- Developers: Friend & Foe
- Publishers: Sony Interactive Entertainment (PS4), Gamera Game (Windows)
- Producer: Matt Smith
- Platforms: PlayStation 4, Windows
- Release: PlayStation 4; January 15, 2019; Windows; June 22, 2019;
- Genre: Adventure game
- Mode: Single-player video game

= Vane (video game) =

Vane is a video game released on January 15, 2019, for the PlayStation 4 and later released on Windows. The game was developed by Tokyo-based studio Friend & Foe, and its producer is Matt Smith.

Vane is an adventure game in which players control a child that is able to turn back and forth into a bird. Gameplay involves exploration and puzzle-solving. The game received mixed reviews upon release.

==Reception==

Vane received "mixed or average" reviews for PC and "generally unfavorable" reviews for PlayStation 4.

Chris Moyse of Destructoid gave the game 4 out of 10, stating, "Vane has a very strong opening, some unique visual ideas, and an atmospheric electronica soundtrack. Unfortunately, all of this is quickly muted by aimless and frustrating gameplay. Though Vane‘s abstract approach to storytelling is genuinely liberating, the player remains caged with simplistic gameplay tropes, immersion-breaking technical problems, boring puzzles, and a terrible save system." Adventure Gamers gave the game 2 stars out of 5 and praised the sound design and the bird's-eye view of the world while criticizing its clunky controls, lack of objectives, incomprehensible narrative, and obfuscated mechanics. Hardcore Gamer gave the game a 1.5 out of 5 and said that despite the vacancy of explanation and the abundant technical issues, what made Vane a truly bad game was that it was "an utter chore to play through". GameSpot lauded the visual style, soundtrack, and changing environments while lambasting the presence of severe glitches, vague presentation of themes, and technical issues with the camera. Push Square negatively reviewed the game, giving it 4 stars out of 10, writing, "Vane is exhausting, ponderous, bewildering, endlessly frustrating, needlessly obtuse, narratively unsatisfying, mechanically clumsy, and technically shoddy, all shot through a camera so ill-equipped to deal with the rudimentary task of showing you what's happening on screen that you might as well pop a blindfold on and try using The Force". Shacknews similarly gave the game 3 out of 10, lauding the visuals and synthwave soundtrack while taking serious issue with tedious gameplay mechanics, loads of glitches, clunky controls, bland puzzles, lack of a save system, lack of interesting content, and lack of direction.

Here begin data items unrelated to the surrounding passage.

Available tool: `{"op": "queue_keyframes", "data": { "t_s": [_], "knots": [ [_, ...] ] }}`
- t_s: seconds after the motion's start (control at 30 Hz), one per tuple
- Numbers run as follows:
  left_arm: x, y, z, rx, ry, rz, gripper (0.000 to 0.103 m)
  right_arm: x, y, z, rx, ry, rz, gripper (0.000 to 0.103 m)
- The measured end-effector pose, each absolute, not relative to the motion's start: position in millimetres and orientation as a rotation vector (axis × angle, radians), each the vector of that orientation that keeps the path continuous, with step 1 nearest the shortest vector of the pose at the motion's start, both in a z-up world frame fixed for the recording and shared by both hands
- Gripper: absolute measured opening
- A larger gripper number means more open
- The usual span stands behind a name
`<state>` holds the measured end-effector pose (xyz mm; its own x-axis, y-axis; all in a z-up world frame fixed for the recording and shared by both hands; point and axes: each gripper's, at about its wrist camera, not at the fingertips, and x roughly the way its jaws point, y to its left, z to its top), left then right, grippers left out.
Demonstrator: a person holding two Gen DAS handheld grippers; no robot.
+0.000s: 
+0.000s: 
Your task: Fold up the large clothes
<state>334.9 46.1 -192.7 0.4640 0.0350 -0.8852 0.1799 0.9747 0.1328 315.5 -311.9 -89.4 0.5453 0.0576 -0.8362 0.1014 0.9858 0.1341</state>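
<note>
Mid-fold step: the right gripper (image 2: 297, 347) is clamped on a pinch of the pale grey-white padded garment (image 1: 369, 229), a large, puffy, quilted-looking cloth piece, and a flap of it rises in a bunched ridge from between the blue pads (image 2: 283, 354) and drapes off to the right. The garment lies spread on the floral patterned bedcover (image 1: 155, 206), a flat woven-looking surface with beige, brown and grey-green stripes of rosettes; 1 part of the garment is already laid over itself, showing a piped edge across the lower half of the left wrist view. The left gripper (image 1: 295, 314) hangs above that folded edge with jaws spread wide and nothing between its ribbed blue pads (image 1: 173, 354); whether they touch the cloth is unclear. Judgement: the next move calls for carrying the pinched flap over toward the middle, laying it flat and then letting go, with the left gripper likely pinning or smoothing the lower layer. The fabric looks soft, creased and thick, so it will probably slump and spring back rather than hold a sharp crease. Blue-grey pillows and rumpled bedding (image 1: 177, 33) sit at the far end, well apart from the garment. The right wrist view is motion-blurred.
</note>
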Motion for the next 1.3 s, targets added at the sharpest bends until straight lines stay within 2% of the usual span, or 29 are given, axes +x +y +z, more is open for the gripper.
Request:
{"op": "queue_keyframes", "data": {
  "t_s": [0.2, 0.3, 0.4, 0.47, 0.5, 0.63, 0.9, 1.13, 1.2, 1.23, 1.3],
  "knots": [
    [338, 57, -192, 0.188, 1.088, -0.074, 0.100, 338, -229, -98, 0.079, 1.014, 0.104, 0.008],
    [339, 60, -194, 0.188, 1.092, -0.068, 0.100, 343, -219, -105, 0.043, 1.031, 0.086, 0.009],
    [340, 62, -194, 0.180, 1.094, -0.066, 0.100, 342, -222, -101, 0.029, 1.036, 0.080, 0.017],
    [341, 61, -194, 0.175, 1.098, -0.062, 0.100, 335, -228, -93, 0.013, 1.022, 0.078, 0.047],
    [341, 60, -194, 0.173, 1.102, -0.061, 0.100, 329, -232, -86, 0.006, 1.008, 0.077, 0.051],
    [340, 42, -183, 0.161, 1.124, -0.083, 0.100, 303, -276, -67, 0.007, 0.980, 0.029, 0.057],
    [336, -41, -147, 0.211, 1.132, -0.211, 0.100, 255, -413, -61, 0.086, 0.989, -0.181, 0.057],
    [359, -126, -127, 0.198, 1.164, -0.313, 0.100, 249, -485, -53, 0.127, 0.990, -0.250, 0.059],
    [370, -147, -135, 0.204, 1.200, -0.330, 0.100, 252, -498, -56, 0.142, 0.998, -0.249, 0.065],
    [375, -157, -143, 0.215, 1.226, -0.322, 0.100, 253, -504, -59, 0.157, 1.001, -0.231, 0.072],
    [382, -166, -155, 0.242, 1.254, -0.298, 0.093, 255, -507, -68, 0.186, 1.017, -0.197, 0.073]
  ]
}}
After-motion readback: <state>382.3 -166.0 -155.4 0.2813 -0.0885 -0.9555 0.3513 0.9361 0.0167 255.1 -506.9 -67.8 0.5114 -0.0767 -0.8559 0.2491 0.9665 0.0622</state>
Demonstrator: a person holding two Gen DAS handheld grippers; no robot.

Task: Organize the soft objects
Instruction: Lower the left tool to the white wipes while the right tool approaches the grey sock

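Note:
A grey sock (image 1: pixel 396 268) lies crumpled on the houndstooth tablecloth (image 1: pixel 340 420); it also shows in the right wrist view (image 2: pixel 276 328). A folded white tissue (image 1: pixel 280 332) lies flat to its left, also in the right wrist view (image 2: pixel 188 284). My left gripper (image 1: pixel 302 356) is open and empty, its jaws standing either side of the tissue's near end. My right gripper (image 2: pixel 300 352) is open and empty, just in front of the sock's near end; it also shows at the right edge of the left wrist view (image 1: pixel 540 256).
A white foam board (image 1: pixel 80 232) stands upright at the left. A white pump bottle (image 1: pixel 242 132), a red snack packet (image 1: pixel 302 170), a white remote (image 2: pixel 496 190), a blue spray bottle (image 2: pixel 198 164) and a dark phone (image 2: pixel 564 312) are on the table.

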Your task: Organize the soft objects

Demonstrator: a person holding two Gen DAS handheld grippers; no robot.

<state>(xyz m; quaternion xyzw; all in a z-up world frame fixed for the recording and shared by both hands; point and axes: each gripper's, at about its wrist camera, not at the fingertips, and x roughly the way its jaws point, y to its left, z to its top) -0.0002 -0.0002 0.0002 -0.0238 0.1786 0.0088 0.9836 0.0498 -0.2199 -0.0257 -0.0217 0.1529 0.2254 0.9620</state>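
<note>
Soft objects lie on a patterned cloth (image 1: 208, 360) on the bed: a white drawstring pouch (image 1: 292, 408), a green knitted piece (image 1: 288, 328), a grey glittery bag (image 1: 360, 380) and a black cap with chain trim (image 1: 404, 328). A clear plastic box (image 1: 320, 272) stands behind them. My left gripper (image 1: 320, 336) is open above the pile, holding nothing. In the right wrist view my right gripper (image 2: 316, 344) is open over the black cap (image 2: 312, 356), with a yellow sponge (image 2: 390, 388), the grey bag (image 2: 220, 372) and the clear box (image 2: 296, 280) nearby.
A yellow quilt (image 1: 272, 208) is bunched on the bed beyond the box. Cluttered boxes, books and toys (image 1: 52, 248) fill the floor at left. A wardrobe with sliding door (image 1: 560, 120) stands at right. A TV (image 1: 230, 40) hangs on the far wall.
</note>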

Game Informer reviewed the game slightly more positively, giving it a 6.75 out of 10, writing, "Vane feels like an indescribable fever dream when it works, relaying a wordless story about a transforming creature trying to figure out its place in a world that appears to be falling apart. Too often though bugs and a lack of clear direction reminded me that Vane could have used a little bit of extra development time for polish." Edwin Evans-Thirlwell of Eurogamer wrote positively, recommending the game, stating, "...this isn't an experience for those who prefer a steady pulse of gratification...it wants you to take your time...Settle into those rhythms, and forgive Vane its rickety moments, and you may be astonished by where it takes you".

Aggregate score
| Aggregator | Score |
|---|---|
| Metacritic | (PS4) 49/100 (PC) 63/100 |

Review scores
| Publication | Score |
|---|---|
| Adventure Gamers | 2/5 |
| Destructoid | 4/10 |
| Eurogamer | Recommended |
| Game Informer | 6.75/10 |
| GameSpot | 5/10 |
| Hardcore Gamer | 1.5/5 |
| Push Square | 4/10 |
| Shacknews | 3/10 |

===Accolades===
The game was nominated for "Game, Original Family" at the NAVGTR Awards.